Below is a listing; print exactly its lines from the one containing "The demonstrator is" down to the one containing "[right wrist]", both inclusive, with every picture left out.

========================================================================

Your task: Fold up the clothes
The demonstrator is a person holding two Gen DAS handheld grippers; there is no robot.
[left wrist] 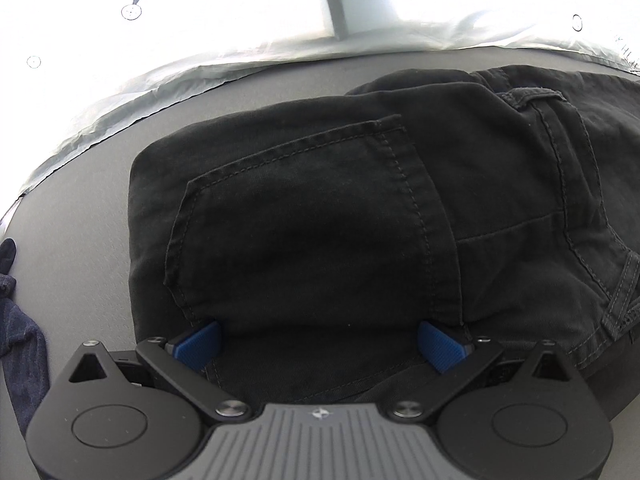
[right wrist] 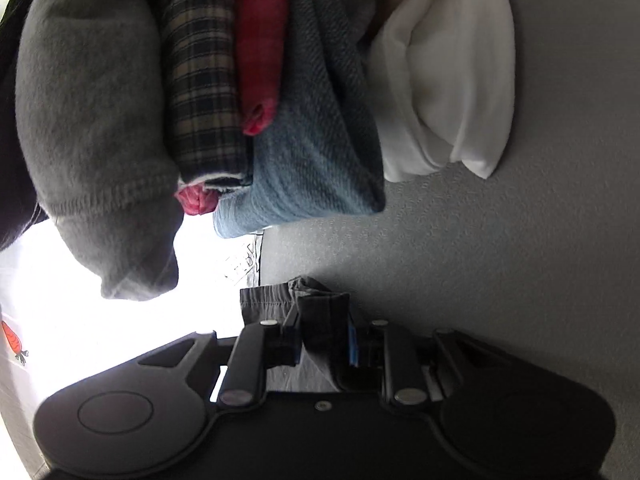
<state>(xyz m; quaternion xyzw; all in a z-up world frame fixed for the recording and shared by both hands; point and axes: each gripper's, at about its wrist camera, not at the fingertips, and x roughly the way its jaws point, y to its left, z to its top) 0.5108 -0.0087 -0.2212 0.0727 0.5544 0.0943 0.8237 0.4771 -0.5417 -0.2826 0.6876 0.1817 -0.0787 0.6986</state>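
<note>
Black trousers (left wrist: 320, 220) lie folded on the grey table (left wrist: 92, 248), back pocket facing up. My left gripper (left wrist: 318, 340) hovers low over their near edge, pointing steeply down. Its jaws are spread wide, and both blue pads (left wrist: 198, 344) sit at the cloth without pinching it. In the right wrist view, which is rolled sideways, my right gripper (right wrist: 324, 332) is shut on a fold of dark grey cloth (right wrist: 320, 304) with a stitched hem. That fold stands up between the fingers. I cannot tell which garment it belongs to.
Beyond the right gripper is a stack of folded clothes: grey fleece (right wrist: 92, 100), plaid (right wrist: 200, 80), red (right wrist: 260, 40), blue knit (right wrist: 320, 168) and white (right wrist: 448, 80). A white printed sheet (left wrist: 160, 40) borders the table's far edge. A dark blue garment (left wrist: 20, 340) lies at the left.
</note>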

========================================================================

**RESPONSE AREA:**
The demonstrator is a person holding two Gen DAS handheld grippers; there is no robot.
[left wrist] 
[right wrist] 

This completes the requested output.